▶ _Exercise objective_: Provide only the number of lines in the listing that contain the string "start".

** Opening Given data block **

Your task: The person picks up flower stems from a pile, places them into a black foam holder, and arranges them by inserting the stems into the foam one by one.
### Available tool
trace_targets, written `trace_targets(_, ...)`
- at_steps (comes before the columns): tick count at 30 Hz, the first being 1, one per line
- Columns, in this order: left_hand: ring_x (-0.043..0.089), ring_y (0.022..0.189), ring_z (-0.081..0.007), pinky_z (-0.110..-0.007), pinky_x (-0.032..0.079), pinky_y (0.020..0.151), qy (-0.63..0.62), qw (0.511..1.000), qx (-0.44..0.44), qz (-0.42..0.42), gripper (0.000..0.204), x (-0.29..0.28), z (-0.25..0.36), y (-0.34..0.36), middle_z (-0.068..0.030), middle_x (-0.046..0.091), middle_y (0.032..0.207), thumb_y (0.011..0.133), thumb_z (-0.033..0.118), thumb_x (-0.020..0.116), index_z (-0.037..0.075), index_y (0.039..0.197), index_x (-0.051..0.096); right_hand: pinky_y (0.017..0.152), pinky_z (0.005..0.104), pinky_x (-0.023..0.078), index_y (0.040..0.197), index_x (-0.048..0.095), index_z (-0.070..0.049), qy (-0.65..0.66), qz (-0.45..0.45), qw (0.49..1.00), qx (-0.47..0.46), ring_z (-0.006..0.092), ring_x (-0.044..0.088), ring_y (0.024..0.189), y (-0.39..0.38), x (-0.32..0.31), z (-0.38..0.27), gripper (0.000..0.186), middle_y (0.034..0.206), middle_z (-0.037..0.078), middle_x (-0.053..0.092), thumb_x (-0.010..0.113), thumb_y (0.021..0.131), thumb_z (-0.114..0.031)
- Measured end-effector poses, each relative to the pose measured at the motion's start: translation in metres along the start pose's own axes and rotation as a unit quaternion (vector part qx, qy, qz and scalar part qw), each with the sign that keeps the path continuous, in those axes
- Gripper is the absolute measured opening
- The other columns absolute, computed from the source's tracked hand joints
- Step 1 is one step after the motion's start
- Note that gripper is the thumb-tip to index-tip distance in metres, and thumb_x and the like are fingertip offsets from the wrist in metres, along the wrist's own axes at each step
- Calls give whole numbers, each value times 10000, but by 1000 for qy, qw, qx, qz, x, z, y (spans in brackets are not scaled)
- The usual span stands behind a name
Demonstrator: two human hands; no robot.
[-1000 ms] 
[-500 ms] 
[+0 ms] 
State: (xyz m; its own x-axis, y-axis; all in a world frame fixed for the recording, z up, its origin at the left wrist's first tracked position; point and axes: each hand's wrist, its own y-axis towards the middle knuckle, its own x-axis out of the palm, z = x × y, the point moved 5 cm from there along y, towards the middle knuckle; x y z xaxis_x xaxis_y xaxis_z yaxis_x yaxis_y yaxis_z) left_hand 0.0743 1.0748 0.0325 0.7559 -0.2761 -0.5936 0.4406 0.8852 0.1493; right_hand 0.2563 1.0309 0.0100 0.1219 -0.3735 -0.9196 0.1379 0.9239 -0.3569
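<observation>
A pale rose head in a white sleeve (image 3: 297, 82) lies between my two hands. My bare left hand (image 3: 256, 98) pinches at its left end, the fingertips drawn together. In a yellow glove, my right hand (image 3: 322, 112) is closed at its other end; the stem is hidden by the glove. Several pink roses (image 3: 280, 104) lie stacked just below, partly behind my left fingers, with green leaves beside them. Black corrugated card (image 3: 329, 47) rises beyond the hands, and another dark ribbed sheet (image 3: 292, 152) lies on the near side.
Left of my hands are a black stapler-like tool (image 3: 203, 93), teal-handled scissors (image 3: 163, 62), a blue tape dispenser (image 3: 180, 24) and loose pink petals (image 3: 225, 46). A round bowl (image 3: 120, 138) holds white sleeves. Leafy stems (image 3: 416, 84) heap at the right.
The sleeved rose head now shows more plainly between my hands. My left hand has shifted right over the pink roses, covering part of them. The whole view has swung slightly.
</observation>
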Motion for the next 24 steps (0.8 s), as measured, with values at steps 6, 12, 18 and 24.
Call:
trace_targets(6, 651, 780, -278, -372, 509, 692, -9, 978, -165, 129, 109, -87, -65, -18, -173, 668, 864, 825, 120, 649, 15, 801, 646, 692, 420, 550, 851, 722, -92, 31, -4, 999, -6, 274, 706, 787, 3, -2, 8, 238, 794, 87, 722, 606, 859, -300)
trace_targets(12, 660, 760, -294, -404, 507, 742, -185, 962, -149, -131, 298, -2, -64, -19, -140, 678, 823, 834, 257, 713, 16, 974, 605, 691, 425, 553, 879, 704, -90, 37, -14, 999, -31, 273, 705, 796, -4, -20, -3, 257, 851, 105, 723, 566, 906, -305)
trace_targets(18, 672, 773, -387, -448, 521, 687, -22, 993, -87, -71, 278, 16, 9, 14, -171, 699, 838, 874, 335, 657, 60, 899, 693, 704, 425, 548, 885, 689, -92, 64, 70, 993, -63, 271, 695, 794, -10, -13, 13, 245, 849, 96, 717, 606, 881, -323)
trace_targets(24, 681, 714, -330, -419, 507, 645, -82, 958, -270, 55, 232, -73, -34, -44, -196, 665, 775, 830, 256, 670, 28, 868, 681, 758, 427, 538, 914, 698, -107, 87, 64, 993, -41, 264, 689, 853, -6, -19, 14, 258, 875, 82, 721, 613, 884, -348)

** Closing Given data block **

▶ _Output of the task_: 2